◆ **PROBLEM TO SOLVE**
Retype all of the data that follows, line for line.

◆ **EXERCISE INPUT**
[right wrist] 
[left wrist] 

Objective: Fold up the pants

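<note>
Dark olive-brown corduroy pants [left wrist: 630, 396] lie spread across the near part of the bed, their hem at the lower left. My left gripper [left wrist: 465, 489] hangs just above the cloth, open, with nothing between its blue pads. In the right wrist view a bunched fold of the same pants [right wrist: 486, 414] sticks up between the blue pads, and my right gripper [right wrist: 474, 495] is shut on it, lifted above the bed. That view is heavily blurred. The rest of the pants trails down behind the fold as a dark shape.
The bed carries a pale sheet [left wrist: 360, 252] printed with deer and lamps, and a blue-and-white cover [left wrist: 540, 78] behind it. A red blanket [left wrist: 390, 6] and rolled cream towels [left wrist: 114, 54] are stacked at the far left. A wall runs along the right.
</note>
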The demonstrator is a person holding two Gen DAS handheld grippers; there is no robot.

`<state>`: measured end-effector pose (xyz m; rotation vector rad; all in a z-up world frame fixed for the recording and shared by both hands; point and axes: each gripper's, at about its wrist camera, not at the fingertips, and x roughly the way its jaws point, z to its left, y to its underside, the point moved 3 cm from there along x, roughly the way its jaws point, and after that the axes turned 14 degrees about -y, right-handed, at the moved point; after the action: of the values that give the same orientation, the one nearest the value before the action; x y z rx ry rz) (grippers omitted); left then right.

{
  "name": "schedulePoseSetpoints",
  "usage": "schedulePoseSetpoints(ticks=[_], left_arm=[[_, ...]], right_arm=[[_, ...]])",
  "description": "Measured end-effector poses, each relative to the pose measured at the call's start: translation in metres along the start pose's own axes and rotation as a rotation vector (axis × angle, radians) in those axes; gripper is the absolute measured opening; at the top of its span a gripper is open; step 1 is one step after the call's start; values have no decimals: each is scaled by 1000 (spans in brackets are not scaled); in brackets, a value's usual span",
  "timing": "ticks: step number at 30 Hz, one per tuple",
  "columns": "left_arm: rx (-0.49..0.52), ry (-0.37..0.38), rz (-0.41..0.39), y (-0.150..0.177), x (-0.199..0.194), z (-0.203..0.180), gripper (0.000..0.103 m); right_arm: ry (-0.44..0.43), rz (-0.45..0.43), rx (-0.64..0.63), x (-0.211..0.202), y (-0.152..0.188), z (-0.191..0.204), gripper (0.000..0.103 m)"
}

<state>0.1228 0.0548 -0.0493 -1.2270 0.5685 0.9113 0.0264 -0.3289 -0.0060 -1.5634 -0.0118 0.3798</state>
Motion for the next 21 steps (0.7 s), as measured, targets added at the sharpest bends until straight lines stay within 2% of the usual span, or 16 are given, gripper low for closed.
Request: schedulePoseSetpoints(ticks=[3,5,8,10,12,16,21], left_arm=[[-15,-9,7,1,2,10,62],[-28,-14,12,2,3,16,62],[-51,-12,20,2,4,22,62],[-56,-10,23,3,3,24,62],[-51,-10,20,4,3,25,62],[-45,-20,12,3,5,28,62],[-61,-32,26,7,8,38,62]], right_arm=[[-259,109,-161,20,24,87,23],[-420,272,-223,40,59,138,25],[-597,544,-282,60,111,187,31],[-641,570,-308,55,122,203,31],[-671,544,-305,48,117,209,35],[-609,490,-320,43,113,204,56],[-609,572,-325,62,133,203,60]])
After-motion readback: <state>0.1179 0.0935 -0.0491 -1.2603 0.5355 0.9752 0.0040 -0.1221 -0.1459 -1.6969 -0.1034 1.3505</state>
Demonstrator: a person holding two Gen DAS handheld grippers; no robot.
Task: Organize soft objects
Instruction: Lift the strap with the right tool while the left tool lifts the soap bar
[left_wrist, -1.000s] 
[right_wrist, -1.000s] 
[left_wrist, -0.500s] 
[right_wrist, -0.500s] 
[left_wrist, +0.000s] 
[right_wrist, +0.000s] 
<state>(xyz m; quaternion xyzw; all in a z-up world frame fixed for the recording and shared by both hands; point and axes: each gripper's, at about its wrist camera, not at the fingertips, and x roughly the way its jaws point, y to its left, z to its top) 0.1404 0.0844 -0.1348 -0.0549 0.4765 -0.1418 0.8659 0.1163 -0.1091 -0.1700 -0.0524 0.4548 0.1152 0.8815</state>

◆ **TASK ANSWER**
[right wrist] 
[left wrist] 

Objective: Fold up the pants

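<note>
Dark olive-brown corduroy pants [left wrist: 630, 396] lie spread across the near part of the bed, their hem at the lower left. My left gripper [left wrist: 465, 489] hangs just above the cloth, open, with nothing between its blue pads. In the right wrist view a bunched fold of the same pants [right wrist: 486, 414] sticks up between the blue pads, and my right gripper [right wrist: 474, 495] is shut on it, lifted above the bed. That view is heavily blurred. The rest of the pants trails down behind the fold as a dark shape.
The bed carries a pale sheet [left wrist: 360, 252] printed with deer and lamps, and a blue-and-white cover [left wrist: 540, 78] behind it. A red blanket [left wrist: 390, 6] and rolled cream towels [left wrist: 114, 54] are stacked at the far left. A wall runs along the right.
</note>
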The demonstrator is a person holding two Gen DAS handheld grippers; there is no robot.

`<state>`: measured end-effector pose (xyz m; rotation vector rad; all in a z-up world frame fixed for the recording and shared by both hands; point and axes: each gripper's, at about its wrist camera, not at the fingertips, and x roughly the way its jaws point, z to its left, y to its underside, the point moved 3 cm from there along x, roughly the way its jaws point, and after that the axes turned 14 degrees about -y, right-handed, at the moved point; after the action: of the values that give the same orientation, the one nearest the value before the action; x y z rx ry rz) (grippers omitted); left then right.

{
  "name": "schedulePoseSetpoints",
  "usage": "schedulePoseSetpoints(ticks=[_], left_arm=[[_, ...]], right_arm=[[_, ...]])",
  "description": "Measured end-effector poses, each relative to the pose measured at the call's start: translation in metres along the start pose's own axes and rotation as a rotation vector (axis × angle, radians) in those axes; gripper is the absolute measured opening; at the top of its span a gripper is open; step 1 is one step after the call's start; values have no decimals: each is scaled by 1000 (spans in brackets are not scaled); in brackets, a value's usual span",
  "timing": "ticks: step number at 30 Hz, one per tuple",
  "columns": "left_arm: rx (-0.49..0.52), ry (-0.37..0.38), rz (-0.41..0.39), y (-0.150..0.177), x (-0.199..0.194), z (-0.203..0.180), gripper (0.000..0.103 m); right_arm: ry (-0.44..0.43), rz (-0.45..0.43), rx (-0.64..0.63), x (-0.211..0.202), y (-0.152..0.188), z (-0.191..0.204), gripper (0.000..0.103 m)"
}

<state>0.1228 0.0548 -0.0493 -1.2270 0.5685 0.9113 0.0264 -0.3289 -0.0060 -1.5634 -0.0118 0.3798</state>
Motion for the next 21 steps (0.7 s), as measured, targets added at the sharpest bends until straight lines stay within 2% of the usual span, or 16 are given, gripper low for closed.
Request: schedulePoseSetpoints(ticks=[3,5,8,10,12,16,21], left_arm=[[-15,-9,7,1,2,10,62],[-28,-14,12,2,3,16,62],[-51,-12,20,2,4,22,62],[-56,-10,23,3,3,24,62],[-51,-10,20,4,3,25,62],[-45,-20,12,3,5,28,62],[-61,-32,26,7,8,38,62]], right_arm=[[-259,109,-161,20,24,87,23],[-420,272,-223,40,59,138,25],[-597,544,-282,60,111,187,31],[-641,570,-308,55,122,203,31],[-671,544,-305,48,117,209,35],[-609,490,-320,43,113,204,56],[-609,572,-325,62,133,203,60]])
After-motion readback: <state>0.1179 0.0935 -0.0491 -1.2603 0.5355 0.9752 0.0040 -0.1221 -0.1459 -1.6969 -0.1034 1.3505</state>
Demonstrator: a person holding two Gen DAS handheld grippers; no robot.
Task: Organize soft objects
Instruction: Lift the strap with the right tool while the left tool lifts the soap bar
[left_wrist, -1.000s] 
[right_wrist, -1.000s] 
[left_wrist, -0.500s] 
[right_wrist, -0.500s] 
[left_wrist, +0.000s] 
[right_wrist, +0.000s] 
<state>(xyz m; quaternion xyzw; all in a z-up world frame fixed for the recording and shared by both hands; point and axes: each gripper's, at about its wrist camera, not at the fingertips, and x roughly the way its jaws point, y to its left, z to its top) 0.1404 0.0844 -0.1348 -0.0549 0.4765 -0.1418 0.8659 0.1163 -0.1091 -0.1700 -0.0524 0.4548 0.1152 0.8815</state>

The response above is complete.